Data shown START

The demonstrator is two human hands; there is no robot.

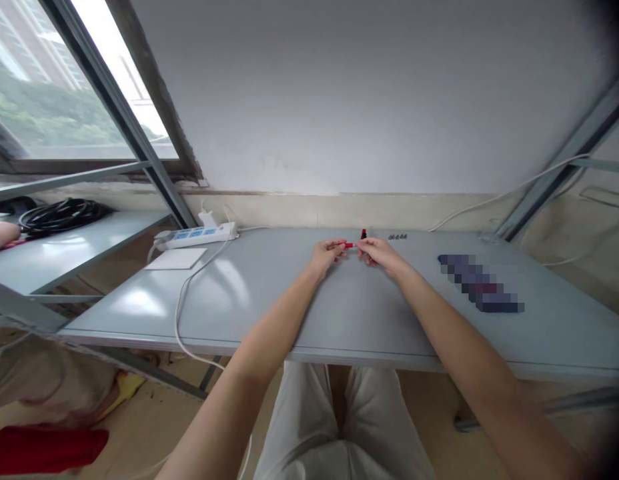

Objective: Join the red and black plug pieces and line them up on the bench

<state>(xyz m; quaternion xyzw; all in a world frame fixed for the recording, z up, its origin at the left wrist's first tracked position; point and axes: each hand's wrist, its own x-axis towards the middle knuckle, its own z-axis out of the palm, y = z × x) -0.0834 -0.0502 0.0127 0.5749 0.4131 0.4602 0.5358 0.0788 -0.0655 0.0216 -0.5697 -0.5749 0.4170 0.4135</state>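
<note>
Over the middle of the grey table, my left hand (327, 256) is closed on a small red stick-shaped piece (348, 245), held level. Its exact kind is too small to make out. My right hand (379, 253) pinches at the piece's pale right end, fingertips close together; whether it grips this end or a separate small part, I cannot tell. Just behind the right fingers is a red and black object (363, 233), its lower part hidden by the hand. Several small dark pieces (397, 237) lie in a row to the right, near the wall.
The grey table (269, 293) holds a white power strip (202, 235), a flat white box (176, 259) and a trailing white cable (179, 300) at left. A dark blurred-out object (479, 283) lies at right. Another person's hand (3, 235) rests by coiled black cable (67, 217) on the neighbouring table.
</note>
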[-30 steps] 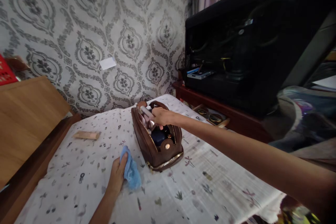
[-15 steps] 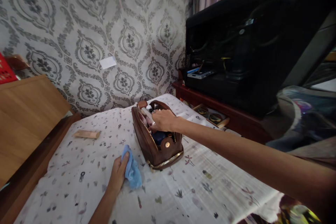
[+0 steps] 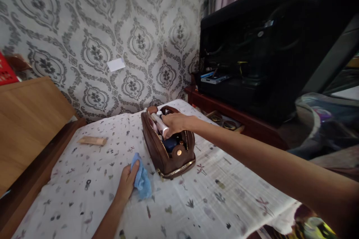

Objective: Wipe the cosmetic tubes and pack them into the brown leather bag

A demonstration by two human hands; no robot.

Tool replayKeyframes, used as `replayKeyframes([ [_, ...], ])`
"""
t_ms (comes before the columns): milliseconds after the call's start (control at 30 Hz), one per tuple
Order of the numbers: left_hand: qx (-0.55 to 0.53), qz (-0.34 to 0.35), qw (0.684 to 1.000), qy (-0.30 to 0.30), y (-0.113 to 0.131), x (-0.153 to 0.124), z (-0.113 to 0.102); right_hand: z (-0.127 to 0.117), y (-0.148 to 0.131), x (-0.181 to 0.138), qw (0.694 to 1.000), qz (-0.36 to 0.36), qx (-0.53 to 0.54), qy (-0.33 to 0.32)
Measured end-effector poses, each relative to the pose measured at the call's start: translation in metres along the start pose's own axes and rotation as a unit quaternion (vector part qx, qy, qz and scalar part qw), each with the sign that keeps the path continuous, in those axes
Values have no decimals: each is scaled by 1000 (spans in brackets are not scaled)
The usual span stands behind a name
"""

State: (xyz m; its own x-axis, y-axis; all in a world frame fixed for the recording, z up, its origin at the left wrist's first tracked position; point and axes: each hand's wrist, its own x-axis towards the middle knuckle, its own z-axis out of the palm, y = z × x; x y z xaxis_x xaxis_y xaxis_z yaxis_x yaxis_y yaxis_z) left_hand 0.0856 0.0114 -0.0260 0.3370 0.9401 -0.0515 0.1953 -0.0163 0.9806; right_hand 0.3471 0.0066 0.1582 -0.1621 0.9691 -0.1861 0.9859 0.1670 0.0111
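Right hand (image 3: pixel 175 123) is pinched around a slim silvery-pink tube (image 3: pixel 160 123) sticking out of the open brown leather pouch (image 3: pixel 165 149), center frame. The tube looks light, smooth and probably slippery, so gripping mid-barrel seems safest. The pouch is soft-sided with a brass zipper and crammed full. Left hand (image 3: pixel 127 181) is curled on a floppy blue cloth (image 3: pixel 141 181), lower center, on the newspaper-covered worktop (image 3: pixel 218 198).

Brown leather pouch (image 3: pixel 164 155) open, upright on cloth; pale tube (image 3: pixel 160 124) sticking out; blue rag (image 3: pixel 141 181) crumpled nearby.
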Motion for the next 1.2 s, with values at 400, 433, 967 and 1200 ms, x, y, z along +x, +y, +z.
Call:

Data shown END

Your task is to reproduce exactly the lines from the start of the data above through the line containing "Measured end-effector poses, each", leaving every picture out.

Task solution:
The demonstrator is two human hands; there is no robot.


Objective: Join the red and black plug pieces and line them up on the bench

<state>(xyz m; quaternion xyzw; all in a world frame fixed for the recording, z up, its origin at the left wrist's first tracked position; point and axes: each hand's wrist, its own x-axis towards the middle knuckle, its own z-axis out of the palm, y = z × x) -0.0834 -0.0502 0.0127 0.5749 0.4131 0.4602 0.5358 0.0788 -0.0655 0.0216 -0.5697 -0.5749 0.4170 0.4135</state>
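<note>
Over the middle of the grey table, my left hand (327, 256) is closed on a small red stick-shaped piece (348, 245), held level. Its exact kind is too small to make out. My right hand (379, 253) pinches at the piece's pale right end, fingertips close together; whether it grips this end or a separate small part, I cannot tell. Just behind the right fingers is a red and black object (363, 233), its lower part hidden by the hand. Several small dark pieces (397, 237) lie in a row to the right, near the wall.
The grey table (269, 293) holds a white power strip (202, 235), a flat white box (176, 259) and a trailing white cable (179, 300) at left. A dark blurred-out object (479, 283) lies at right. Another person's hand (3, 235) rests by coiled black cable (67, 217) on the neighbouring table.
</note>
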[-30 steps] 
[-15 steps] 
[+0 steps] 

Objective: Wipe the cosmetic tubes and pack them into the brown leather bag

A demonstration by two human hands; no robot.

Tool replayKeyframes, used as `replayKeyframes([ [_, ...], ])`
"""
t_ms (comes before the columns): milliseconds after the call's start (control at 30 Hz), one per tuple
Order of the numbers: left_hand: qx (-0.55 to 0.53), qz (-0.34 to 0.35), qw (0.684 to 1.000), qy (-0.30 to 0.30), y (-0.113 to 0.131), x (-0.153 to 0.124), z (-0.113 to 0.102); right_hand: z (-0.127 to 0.117), y (-0.148 to 0.131), x (-0.181 to 0.138), qw (0.694 to 1.000), qz (-0.36 to 0.36), qx (-0.53 to 0.54), qy (-0.33 to 0.32)
Measured end-effector poses, each relative to the pose measured at the call's start: translation in metres along the start pose's own axes and rotation as a unit quaternion (vector part qx, qy, qz and scalar part qw), each with the sign that keeps the path continuous, in those axes

This exercise has now been finished.